En el fascinante siglo XI, la monja Benedictina Hildegard von Bingen dejó una marca indeleble en la historia de este dorado elixir conocido como cerveza o Santa Cerveza.
¡Imagina esto!: Una mujer visionaria, mística y herbalista, considerada en la actualidad como la Santa de la Cerveza quien desafió las convenciones de su tiempo al introducir el lúpulo en la elaboración de la cerveza.

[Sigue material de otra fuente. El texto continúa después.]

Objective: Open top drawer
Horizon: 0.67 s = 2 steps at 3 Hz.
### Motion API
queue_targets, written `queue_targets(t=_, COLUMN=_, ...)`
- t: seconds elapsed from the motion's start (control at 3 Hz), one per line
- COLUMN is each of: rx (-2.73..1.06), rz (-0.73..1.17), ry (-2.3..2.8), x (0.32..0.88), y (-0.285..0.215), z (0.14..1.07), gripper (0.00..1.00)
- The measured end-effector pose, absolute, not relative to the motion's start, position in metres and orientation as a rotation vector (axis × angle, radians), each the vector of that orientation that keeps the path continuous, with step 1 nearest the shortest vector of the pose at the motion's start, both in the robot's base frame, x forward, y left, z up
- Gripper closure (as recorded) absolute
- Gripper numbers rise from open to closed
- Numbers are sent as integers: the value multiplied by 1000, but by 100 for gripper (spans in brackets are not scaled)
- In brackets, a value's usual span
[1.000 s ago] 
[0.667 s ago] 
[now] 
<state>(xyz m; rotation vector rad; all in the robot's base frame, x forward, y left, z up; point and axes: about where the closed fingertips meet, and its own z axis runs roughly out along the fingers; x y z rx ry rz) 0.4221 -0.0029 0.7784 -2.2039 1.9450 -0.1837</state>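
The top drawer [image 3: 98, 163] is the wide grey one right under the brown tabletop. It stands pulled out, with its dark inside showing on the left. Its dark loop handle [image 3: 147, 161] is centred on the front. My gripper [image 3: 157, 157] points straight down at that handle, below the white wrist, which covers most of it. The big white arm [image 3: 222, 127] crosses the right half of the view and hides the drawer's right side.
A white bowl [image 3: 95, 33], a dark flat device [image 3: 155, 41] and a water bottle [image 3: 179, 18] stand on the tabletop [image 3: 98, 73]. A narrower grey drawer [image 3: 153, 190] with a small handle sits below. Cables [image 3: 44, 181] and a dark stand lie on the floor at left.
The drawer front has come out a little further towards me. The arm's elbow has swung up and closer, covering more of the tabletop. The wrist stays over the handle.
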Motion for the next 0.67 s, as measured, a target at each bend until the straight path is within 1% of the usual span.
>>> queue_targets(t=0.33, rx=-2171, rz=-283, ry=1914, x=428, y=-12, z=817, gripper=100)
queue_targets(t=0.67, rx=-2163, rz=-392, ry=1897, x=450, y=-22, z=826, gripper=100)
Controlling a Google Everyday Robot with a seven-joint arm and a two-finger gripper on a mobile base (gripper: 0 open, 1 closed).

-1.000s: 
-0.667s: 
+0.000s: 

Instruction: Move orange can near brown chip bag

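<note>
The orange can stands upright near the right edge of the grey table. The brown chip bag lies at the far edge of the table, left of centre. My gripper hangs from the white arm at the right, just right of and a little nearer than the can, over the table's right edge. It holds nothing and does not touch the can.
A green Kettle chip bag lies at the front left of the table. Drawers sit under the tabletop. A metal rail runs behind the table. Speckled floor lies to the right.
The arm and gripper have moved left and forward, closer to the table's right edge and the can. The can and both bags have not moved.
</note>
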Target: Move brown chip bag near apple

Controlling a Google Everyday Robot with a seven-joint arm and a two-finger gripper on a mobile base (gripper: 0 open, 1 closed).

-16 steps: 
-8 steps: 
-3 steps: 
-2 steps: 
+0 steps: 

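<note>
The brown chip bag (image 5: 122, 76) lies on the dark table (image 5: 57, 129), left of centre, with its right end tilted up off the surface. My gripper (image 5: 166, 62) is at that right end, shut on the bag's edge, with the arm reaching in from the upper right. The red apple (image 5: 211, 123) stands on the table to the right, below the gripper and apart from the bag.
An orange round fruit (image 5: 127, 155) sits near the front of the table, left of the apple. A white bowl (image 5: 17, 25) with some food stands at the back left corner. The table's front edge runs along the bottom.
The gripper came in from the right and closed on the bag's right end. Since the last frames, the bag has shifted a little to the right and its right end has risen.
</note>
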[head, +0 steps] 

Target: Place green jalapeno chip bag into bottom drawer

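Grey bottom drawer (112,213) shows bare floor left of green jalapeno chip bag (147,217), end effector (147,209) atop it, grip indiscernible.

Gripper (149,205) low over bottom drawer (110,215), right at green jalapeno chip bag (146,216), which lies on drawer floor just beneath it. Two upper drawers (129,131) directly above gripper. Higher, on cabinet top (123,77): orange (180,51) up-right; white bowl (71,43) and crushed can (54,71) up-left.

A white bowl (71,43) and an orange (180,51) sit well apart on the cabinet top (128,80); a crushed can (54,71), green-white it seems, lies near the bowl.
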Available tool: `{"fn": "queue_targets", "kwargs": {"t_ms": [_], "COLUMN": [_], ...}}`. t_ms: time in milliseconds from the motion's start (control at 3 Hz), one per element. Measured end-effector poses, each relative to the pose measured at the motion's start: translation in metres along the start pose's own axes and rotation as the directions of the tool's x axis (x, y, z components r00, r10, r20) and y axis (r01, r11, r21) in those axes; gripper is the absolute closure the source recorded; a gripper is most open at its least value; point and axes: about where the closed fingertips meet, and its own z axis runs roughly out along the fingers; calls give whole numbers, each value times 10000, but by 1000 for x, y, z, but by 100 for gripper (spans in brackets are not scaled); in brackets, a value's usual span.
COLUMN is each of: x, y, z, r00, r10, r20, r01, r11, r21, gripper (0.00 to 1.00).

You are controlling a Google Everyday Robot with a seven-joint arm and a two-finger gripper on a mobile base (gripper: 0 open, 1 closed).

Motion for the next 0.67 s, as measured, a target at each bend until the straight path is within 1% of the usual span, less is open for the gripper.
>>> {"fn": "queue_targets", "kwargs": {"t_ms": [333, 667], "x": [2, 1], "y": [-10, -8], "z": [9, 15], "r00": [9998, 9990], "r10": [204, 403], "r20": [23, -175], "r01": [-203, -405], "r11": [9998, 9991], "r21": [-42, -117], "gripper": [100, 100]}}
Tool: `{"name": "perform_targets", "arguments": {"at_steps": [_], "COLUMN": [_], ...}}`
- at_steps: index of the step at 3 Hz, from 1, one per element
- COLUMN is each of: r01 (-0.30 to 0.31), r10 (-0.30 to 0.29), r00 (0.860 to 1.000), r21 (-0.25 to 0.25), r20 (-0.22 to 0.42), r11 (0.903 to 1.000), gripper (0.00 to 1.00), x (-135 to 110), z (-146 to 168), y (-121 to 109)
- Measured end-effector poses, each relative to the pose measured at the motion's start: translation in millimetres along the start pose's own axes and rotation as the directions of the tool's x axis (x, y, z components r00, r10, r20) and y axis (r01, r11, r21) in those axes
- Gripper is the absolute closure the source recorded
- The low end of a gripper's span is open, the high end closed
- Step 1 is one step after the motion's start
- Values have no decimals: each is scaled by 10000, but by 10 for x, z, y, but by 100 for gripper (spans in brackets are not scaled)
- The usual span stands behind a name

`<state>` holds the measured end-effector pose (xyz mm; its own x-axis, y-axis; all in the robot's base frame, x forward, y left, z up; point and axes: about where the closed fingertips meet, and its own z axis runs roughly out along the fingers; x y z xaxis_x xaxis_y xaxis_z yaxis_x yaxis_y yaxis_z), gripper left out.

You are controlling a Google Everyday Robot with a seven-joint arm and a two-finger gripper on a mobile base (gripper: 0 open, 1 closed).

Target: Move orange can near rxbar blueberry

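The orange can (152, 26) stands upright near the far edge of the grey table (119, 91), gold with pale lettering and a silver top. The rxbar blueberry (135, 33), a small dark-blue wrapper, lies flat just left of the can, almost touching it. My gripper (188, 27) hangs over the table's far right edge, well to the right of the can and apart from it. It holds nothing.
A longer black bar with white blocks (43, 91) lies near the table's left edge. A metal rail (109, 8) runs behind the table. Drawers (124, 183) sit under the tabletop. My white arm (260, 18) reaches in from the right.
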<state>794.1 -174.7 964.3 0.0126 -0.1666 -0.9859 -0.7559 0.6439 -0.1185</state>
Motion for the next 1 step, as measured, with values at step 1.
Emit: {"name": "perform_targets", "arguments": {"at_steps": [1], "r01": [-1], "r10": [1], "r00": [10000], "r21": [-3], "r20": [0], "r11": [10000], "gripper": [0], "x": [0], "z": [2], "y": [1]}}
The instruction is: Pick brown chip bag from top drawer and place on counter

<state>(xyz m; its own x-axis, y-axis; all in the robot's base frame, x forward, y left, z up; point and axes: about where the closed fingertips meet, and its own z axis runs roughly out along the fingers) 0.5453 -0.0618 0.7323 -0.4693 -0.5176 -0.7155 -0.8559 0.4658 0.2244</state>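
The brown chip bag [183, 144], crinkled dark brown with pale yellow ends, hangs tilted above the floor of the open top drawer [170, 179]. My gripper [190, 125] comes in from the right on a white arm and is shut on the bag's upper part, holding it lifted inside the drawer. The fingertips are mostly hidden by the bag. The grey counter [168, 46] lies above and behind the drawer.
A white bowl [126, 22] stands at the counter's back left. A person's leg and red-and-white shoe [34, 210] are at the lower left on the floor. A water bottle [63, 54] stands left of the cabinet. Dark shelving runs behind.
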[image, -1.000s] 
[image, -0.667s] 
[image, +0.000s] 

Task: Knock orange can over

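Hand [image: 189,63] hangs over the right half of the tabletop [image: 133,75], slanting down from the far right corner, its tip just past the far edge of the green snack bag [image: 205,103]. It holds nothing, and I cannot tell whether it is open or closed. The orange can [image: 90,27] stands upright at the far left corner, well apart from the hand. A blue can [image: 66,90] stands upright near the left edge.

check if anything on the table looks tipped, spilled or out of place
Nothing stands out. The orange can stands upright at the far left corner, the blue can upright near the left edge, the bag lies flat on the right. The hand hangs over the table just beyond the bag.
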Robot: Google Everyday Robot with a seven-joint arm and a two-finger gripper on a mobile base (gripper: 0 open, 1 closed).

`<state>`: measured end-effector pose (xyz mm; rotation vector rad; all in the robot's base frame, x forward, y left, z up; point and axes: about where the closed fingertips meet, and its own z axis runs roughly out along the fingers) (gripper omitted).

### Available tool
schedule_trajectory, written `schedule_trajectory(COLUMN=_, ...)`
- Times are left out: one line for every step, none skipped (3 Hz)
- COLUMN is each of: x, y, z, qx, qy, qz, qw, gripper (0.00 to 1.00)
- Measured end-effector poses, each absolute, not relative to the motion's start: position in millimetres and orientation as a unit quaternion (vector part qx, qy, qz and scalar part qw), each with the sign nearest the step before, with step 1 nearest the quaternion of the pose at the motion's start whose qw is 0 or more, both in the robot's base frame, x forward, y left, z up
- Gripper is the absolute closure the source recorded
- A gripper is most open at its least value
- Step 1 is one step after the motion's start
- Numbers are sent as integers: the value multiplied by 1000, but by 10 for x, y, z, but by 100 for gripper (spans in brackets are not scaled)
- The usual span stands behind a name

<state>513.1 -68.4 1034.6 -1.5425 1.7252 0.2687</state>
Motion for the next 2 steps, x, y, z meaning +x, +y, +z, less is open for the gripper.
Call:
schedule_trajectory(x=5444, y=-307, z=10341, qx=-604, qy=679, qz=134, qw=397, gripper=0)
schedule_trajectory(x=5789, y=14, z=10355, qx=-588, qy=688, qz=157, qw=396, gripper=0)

¡Un verdadero acto de rebeldía!
Su legado perdura hasta nuestros días, siendo venerada como una santa patrona de la cerveza. Hildegarda de Bingen (1098-1179), una mente brillante y adelantada a su época, plasmó las cualidades del lúpulo como ingrediente esencial en su influyente libro “Physica sive Subtilitatu”.
De acuerdo al historiador de la cerveza Richard Unger, existe evidencia del uso del lúpulo en la cerveza en el norte de Alemania en el siglo VI, pero no fue sino hasta el año 1150 que Hildegarda de Bingen documenta su uso y descripción sus ingredientes por primera vez.
¡Qué maravilla descubrir cómo esta intrépida mujer alemana revolucionó la producción de cerveza, abriendo un nuevo capítulo en su historia!
Gracias a sus innovaciones, la cerveza no solo se convirtió en una bebida deliciosa, sino también en un símbolo de progreso y transformación. La figura de Hildegard von Bingen nos recuerda que el ingenio y la creatividad no conocen límites de género ni de época.
La producción de cerveza se extendió por toda Europa y el Nuevo Mundo, siempre controlada por mujeres. En casas, tabernas, fiestas, cualquier género, raza y edad tenía acceso a esta bebida.
Mujeres pioneras en la producción de cerveza: un viaje histórico.
¡Saludemos a esta santa de la cerveza y brindemos por su legado eterno!